Fitch Rates Eagle Pass ISD, TX ULT Rfdg Bonds 'AAA' PSF/'A+' Underlying; Outlook Stable
Fitch Ratings has assigned an 'AAA' rating to the following obligations
of Eagle Pass Independent School District, Texas (the district):
--$41.7 million unlimited tax (ULT) refunding bonds series 2016.
The 'AAA' Long-term rating on the bonds is based on a guarantee provided
by the Texas Permanent School Fund (PSF), whose bond guaranty program is
rated 'AAA' by Fitch. For additional information on the Texas Permanent
School Fund, see Fitch's Aug. 5, 2015 press release, 'Fitch Affirms
Texas Permanent School Fund at 'AAA'; Outlook Stable', available at 'www.fitchratings.com'.
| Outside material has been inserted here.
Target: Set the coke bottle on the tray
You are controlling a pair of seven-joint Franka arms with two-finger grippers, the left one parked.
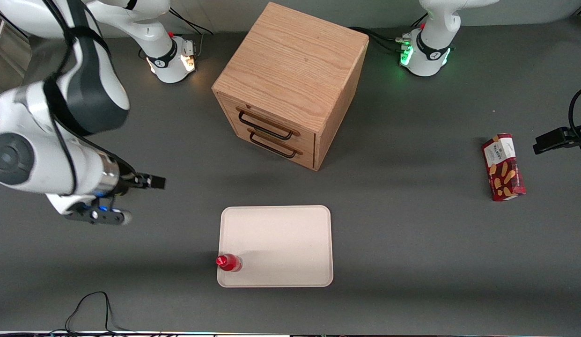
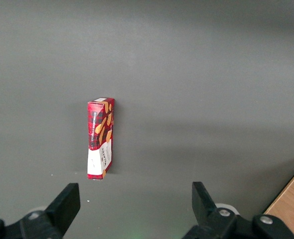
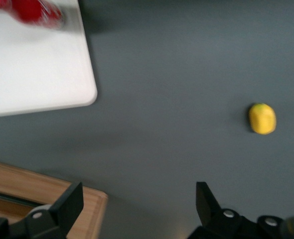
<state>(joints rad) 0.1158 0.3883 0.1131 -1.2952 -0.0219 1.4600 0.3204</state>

The bonds are scheduled to sell via negotiation February 17. Proceeds
from the bonds will be used to refund a portion of the district's
outstanding debt for interest cost savings.
In addition, Fitch assigns an 'A+' underlying rating to the series 2016
bonds and affirms the underlying 'A+' rating on $55.6 million in
outstanding ULT bonds.
The Rating Outlook is Stable.
SECURITY
The bonds are payable from an unlimited tax levied against all taxable
property in the district.
KEY RATING DRIVERS
SATISFACTORY FINANCIAL RESERVES: Sound reserves have grown as a result
of several years of generally positive financial performance. Budget
balance has been largely preserved despite state funding reductions in
some years.
CONCENTRATED RESOURCE BASE: The local economy centers on trade with
Mexico and oil and gas production, and top taxpayer concentration is
moderately high. The rating recognizes the potential tax base volatility
driven by economic activity surrounding the Eagle Ford Shale formation,
particularly in light on ongoing oil price declines.
BELOW-AVERAGE DEMOGRAPHIC PROFILE: Growth in per capita income has
outpaced the state and U.S. but overall wealth indices and educational
attainment remain very weak.
AFFORDABLE DEBT BURDEN: Outstanding debt levels are moderately low and
the carrying costs for debt service and retiree benefits are modest due
to state subsidies. The rate of amortization is moderate and the
district's capital needs are limited.
RATING SENSITIVITIES
FINANCIAL FLEXIBILITY: Continued growth in healthy reserve levels paired
with economic diversification would lead to positive rating
consideration.
CREDIT PROFILE
This 15,000-student district is located along the U.S.-Mexico border,
approximately 150 miles southwest of San Antonio. The county seat, Eagle
Pass (GO bonds rated 'A+' by Fitch with Stable Outlook), serves as the
port of entry into Mexico at Piedras Negras, Coahuila.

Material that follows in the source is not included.